Multiple files may be sharing same data locators, and multiple data locators may be pointing to same, partially overlapping data.

9.0.6. Block indexing (mkcromfs only)

When mkcromfs stores blocks, it remembers where it stored them, so that if it later finds an identical block in another file (or the same file), it won't need to search fblocks again to find a best placement.
The index is a map of block hashes to data locators and block numbers.

The --autoindexperiod (-A) setting can be used to extend this mechanism, that in addition to the blocks it has already encoded, it will memorize more locations in those fblocks — create "just in case" data locators for future use but not actually save them in the block table, unless they're utilized later. This helps compression when the number of fblocks searched (--bruteforcelimit) is low compared to the number of fblocks generated, at the cost of memory consumed by mkcromfs, and has also potential to make mkcromfs faster (but also slower).

9.0.7. Random compress period (mkcromfs only)

When mkcromfs runs, it generates a temporary file for each fblock of the resulting filesystem. If your resulting filesystem is large, those fblocks will take even more of space, a lot anyway.
To save disk space, mkcromfs compresses those fblocks when they are not accessed. However, if it needs to access them again (to search the contents for a match), it will need to decompress them first.

This compressing+decompressing may consume lots of time. It does not help the size of the resulting filesystem; it only saves some temporary disk space.

If you are not concerned about temporary disk space, you should give the --randomcompressperiod option a large number (such as 10000) to prevent it from needlessly decompressing+compressing the fblocks over and over again. This will improve the speed of mkcromfs.

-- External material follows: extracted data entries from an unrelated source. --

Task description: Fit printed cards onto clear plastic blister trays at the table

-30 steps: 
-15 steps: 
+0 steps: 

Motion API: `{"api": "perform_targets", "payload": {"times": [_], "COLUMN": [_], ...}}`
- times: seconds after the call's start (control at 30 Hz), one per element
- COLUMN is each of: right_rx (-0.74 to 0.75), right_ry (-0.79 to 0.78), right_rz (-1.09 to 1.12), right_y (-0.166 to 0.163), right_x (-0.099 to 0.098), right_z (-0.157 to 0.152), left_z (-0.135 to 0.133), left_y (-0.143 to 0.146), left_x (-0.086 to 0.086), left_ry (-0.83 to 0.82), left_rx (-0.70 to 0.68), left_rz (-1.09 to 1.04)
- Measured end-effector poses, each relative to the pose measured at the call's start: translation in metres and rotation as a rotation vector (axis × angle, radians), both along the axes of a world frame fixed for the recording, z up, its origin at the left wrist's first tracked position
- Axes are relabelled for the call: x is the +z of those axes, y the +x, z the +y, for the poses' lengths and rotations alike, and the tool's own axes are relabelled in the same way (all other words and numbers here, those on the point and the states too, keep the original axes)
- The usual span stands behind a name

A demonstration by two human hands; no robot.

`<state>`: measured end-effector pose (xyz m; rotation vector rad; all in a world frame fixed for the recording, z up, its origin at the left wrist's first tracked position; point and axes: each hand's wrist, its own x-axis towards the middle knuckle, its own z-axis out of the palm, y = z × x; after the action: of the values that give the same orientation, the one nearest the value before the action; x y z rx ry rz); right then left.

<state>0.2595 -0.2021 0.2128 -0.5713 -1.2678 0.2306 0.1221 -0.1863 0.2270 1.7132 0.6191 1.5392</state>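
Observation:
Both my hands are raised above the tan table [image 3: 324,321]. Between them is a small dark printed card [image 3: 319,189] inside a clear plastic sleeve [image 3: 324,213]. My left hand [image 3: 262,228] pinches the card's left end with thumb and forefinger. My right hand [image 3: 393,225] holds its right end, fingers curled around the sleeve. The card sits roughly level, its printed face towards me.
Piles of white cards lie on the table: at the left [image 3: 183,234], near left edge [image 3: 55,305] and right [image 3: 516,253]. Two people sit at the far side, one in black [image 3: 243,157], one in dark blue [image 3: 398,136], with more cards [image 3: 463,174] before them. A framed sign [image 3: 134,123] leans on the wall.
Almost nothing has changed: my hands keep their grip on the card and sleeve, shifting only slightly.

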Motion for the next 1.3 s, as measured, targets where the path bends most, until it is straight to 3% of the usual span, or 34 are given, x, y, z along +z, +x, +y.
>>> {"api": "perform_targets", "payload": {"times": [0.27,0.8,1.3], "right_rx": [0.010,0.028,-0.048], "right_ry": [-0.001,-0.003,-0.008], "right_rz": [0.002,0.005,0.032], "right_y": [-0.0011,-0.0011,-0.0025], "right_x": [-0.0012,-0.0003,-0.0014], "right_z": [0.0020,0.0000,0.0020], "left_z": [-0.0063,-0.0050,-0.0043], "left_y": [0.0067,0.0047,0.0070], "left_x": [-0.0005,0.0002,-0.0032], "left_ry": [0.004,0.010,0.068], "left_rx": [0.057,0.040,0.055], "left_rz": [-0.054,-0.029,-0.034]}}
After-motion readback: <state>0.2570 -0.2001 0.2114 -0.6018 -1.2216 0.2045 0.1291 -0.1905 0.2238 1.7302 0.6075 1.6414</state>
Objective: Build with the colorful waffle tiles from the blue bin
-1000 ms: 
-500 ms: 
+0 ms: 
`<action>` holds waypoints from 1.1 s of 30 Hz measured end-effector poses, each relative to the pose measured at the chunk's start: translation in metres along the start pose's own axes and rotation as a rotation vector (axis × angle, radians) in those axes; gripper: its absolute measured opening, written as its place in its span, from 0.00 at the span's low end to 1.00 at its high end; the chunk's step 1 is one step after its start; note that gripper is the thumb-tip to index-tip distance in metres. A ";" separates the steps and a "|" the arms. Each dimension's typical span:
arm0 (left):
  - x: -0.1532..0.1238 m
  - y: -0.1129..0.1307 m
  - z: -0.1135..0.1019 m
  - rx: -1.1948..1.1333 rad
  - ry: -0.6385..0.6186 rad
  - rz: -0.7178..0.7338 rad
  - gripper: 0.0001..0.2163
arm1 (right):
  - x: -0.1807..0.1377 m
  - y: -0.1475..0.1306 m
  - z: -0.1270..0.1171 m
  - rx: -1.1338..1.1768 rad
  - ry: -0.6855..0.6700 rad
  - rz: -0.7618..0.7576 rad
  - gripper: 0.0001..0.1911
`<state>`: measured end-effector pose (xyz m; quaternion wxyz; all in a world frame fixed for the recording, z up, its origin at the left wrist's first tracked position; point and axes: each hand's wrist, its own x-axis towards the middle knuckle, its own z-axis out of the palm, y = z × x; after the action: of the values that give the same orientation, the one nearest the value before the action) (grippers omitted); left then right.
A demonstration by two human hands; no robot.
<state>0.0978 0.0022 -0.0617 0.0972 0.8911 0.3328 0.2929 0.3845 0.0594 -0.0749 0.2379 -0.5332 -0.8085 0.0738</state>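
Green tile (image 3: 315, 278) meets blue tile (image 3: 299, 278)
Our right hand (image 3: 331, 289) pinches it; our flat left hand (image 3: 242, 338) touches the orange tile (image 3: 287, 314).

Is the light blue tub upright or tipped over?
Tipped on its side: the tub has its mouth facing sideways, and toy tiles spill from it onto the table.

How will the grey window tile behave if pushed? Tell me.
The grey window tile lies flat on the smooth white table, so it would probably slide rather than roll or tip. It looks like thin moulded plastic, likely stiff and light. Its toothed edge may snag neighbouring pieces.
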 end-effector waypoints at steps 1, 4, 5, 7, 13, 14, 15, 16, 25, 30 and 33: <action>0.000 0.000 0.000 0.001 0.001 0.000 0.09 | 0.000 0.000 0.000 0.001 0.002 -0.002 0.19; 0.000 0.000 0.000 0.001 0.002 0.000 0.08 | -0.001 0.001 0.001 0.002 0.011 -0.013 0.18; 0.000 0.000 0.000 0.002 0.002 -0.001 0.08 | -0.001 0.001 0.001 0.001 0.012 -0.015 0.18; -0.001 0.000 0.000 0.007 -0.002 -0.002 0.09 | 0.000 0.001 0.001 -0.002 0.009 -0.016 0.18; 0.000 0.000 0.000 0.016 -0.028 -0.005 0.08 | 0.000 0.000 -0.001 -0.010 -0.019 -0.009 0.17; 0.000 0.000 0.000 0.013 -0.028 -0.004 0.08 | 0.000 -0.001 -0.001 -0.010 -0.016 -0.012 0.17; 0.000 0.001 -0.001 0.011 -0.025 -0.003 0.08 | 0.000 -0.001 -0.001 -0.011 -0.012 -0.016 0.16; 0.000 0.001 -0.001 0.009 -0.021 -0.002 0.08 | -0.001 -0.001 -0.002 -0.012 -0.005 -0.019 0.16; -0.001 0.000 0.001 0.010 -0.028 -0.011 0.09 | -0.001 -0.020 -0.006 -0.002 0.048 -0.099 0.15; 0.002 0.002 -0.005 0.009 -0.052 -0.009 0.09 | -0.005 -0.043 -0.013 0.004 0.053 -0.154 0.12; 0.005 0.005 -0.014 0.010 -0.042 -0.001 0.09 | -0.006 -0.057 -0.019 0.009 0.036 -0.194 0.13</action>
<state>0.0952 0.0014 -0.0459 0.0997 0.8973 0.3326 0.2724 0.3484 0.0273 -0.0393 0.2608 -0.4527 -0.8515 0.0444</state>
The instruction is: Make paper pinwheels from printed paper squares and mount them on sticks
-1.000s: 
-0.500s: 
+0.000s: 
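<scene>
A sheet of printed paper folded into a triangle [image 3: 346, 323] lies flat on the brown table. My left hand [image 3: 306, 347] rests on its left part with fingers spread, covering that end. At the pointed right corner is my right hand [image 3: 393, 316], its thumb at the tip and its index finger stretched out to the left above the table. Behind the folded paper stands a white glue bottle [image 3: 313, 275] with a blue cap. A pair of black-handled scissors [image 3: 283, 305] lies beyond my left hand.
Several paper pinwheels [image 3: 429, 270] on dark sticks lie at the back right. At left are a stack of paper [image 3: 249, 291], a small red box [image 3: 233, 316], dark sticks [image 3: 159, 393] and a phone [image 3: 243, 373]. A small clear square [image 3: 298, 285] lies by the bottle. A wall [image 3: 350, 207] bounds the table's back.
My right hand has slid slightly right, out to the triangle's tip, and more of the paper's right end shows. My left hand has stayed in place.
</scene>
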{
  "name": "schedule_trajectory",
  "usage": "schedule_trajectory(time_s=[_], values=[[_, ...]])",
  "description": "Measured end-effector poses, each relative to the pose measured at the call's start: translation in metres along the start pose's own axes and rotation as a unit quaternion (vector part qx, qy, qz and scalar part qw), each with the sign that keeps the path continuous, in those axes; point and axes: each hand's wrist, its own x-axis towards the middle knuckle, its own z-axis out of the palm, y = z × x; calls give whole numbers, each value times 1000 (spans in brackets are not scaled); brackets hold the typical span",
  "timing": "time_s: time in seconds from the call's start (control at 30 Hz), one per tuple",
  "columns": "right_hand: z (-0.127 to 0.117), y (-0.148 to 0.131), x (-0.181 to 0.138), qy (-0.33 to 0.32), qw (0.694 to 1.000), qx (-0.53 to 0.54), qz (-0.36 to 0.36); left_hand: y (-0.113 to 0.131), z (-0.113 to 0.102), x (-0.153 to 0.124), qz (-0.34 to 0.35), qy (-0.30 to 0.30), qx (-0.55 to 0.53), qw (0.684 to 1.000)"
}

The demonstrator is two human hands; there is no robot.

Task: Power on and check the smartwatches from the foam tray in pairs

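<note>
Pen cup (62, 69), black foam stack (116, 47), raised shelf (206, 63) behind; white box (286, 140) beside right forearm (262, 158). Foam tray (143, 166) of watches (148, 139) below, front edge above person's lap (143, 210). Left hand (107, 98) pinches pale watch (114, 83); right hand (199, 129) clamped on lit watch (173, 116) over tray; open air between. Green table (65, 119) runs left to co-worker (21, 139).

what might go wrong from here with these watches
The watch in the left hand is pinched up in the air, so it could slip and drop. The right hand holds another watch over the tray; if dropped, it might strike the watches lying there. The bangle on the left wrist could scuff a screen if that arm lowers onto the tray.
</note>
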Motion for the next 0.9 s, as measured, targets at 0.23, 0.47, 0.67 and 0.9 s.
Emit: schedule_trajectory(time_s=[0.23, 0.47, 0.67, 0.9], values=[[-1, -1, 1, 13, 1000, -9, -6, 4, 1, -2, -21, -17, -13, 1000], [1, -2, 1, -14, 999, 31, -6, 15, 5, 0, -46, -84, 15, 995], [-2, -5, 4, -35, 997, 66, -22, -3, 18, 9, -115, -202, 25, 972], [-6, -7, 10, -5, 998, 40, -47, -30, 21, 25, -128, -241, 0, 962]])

The --decompresslookups option is related. If you use the --randomcompressperiod option, you should also enable --decompresslookups.

By the way, the temporary files are written into wherever your TEMP environment variable points to. TMP is also recognized.

9.0.8. Where are the inodes stored then?

All the inodes of the filesystem are also stored in a file, together. That file is packed like any one other file, split into blocks and scattered into fblocks. That data locator list of that file, is stored in a special inode called "inotab", but it is not seen in any directory. The "inotab" has its own place in the cromfs file.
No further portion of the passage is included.